Sorry for the very long winded post, but seeing this new info this afternoon, I really needed to work through some of these thoughts/feelings (in the bare amount, for my own sanity!) Who knows of any of this comes to fruition, and I definitely think interviewing/considering a job change is much different than actually committing to one. But as someone is very seriously considering attending UCI law next fall, it has deffinitely given me a lot to think about.

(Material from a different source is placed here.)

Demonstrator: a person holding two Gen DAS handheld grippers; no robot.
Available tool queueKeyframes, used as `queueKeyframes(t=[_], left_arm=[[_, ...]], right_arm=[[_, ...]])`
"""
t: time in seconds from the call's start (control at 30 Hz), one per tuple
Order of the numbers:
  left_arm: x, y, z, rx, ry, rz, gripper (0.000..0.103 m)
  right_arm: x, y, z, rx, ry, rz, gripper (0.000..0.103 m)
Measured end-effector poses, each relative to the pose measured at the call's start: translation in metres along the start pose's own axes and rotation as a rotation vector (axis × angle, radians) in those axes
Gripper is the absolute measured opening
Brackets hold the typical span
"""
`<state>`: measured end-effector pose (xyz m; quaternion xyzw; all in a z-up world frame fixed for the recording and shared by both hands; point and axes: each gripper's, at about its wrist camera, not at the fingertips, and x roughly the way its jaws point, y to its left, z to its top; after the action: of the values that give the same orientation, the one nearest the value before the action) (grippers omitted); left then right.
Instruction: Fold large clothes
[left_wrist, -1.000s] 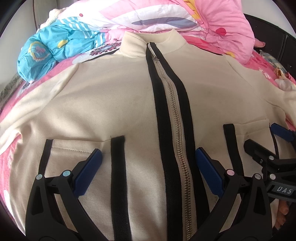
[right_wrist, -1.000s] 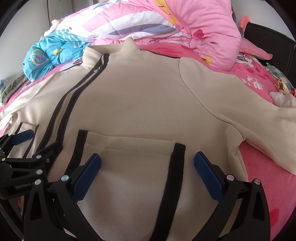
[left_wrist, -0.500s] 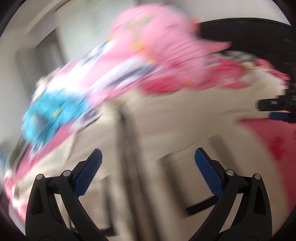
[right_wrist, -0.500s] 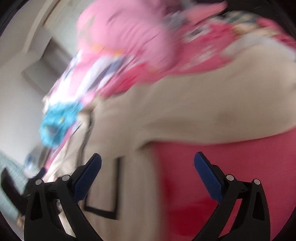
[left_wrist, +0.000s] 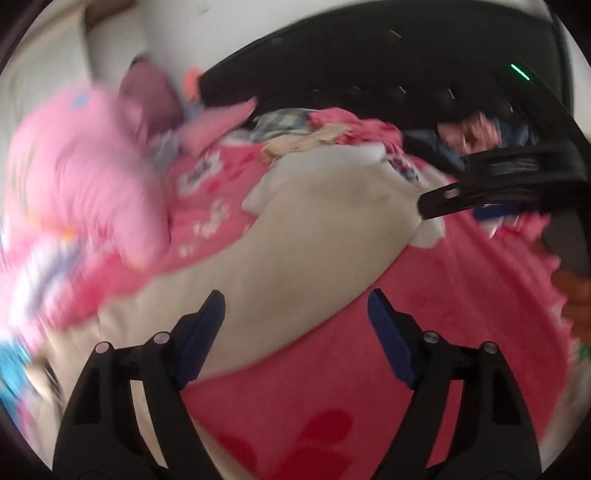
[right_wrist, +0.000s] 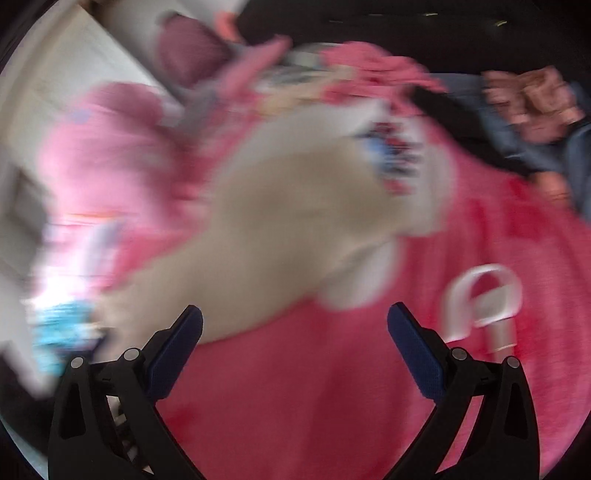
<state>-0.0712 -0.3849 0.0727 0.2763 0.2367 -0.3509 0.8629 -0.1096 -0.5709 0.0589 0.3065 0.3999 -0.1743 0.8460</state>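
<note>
We are over the bed (left_wrist: 461, 280) with both grippers aimed at one sleeve (left_wrist: 295, 254) of the cream jacket, and that sleeve is what our next move turns on. It lies flat on the pink sheet, well out from the jacket body, and its long axis runs on a slant: from the shoulder end at lower left of both wrist views up to the cuff (right_wrist: 354, 291) at upper right.

Our left gripper (left_wrist: 295, 332) has its jaws apart with nothing pinched; they have just been closing part of the way, and the lower edge of the sleeve sits between them, nearer the left-hand pad, with bare sheet on the other side. Our right gripper (right_wrist: 295, 347) shows up farther along in the left wrist view, close beside the cuff end. Its jaws are spread wide and empty, over pink sheet, with the sleeve just above and left of them.

So we judge the left hand nearer the middle of the sleeve and the right hand nearer the cuff. A white hook-shaped object (right_wrist: 484, 306) lies on the sheet just beyond the right-hand pad, apart from the sleeve. Both views are blurred, so we cannot tell whether any pad touches cloth.
</note>
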Motion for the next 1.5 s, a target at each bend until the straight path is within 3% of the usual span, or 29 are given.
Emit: queueKeyframes(t=[0.07,0.17,0.27,0.5,0.53,0.57,0.63,0.7,0.73,0.8,0.87,0.93,1.07,1.13,1.2,1.27,1.3,1.4,1.47,1.5], left_arm=[[0.013,-0.018,0.002,0.052,0.016,-0.039,0.075],[0.024,-0.033,0.003,0.064,0.023,-0.08,0.071],[0.041,-0.033,0.007,0.007,0.041,-0.136,0.064],[0.067,-0.016,0.017,-0.161,0.021,-0.271,0.061],[0.067,-0.016,0.016,-0.175,0.012,-0.29,0.061],[0.068,-0.015,0.015,-0.194,0.011,-0.322,0.061],[0.066,-0.014,0.012,-0.231,0.012,-0.372,0.062],[0.062,-0.014,0.01,-0.235,-0.014,-0.369,0.065],[0.061,-0.015,0.01,-0.236,-0.032,-0.357,0.072],[0.062,-0.015,0.011,-0.255,-0.048,-0.365,0.077],[0.076,-0.012,0.016,-0.282,-0.019,-0.41,0.077],[0.081,-0.013,0.022,-0.287,-0.023,-0.389,0.077],[0.092,-0.031,0.034,-0.197,0.005,-0.377,0.077],[0.093,-0.044,0.04,-0.13,0.015,-0.369,0.077],[0.101,-0.057,0.046,-0.06,0.048,-0.348,0.065],[0.116,-0.07,0.052,0.013,0.1,-0.317,0.06],[0.124,-0.076,0.055,0.04,0.111,-0.289,0.059],[0.134,-0.092,0.056,0.13,0.106,-0.194,0.049],[0.132,-0.093,0.058,0.14,0.081,-0.17,0.013],[0.125,-0.088,0.06,0.114,0.044,-0.151,0.007]], right_arm=[[0.014,-0.004,0.006,0.011,0.012,0.002,0.098],[0.037,-0.017,0.013,0.103,0.045,0.13,0.098],[0.047,-0.013,0.023,0.11,0.023,0.131,0.098],[0.076,-0.028,0.04,0.233,0.044,0.332,0.094],[0.073,-0.028,0.041,0.232,0.037,0.353,0.087],[0.069,-0.026,0.04,0.211,0.024,0.373,0.069],[0.059,-0.024,0.038,0.177,0.008,0.386,0.051],[0.054,-0.025,0.038,0.158,0.001,0.402,0.019],[0.055,-0.027,0.039,0.166,0.012,0.413,0.005],[0.054,-0.026,0.041,0.178,0.012,0.438,0.005],[0.05,-0.02,0.043,0.153,-0.01,0.382,0.005],[0.049,-0.015,0.046,0.137,-0.008,0.376,0.005],[0.041,-0.024,0.049,0.142,-0.007,0.302,0.005],[0.033,-0.036,0.05,0.149,-0.015,0.19,0.006],[0.032,-0.04,0.054,0.104,-0.007,0.038,0.01],[0.036,-0.042,0.061,0.071,0.022,-0.099,0.036],[0.041,-0.047,0.065,0.079,0.041,-0.112,0.039],[0.053,-0.059,0.075,0.133,0.09,-0.031,0.044],[0.059,-0.062,0.08,0.145,0.117,-0.012,0.044],[0.06,-0.06,0.081,0.14,0.123,0.006,0.044]])
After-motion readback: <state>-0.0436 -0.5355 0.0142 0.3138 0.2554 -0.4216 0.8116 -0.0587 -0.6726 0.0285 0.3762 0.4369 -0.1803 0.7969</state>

I don't agree with all you say but I think you have made some good points here. He wasn't gonna stick around much longer as dean anyway, but if he goes to Berkeley, I think I share your sense that it's way worse for the school than him retiring or going back to being a full time teacher or even going to some completely different kind of job. It's not so much that I think 'wow, he'll be super duper at Berkeley if he ends up there,' I really have no idea about that. He is really well known and at Irvine it seems like that was a big giant plus for the brand new school. Berkeley has a bunch of well known people and is well-established (though kinda in trouble now, at least in a T-14 kinda way) and having a famous-for-law-professor dean might be good for them but might not be so good, I really have no idea. But Irvine without him is likely to wobble, maybe a little, maybe a lot. And there's something kind of sad about building a school, getting it established, and then going off to a sister school that mostly has going for it that it's already higher ranked. Maybe the alums and community and students and potential donors will say 'hooray, look how great our dean is, even berkeley wanted him.' But I kinda think not. I think it will feel to some of those alums and community members and students and donors like a betrayal. Maybe that will make them band together and be even more loyal to the school. But I wouldn't bet on that. Anyway, your posting made me think about this stuff in more detail than I had before. so thanks for that.
(Not relevant for me personally, at least not this minute. I've pretty much 90 percent decided I'm gonna wait another year for law school anyway.)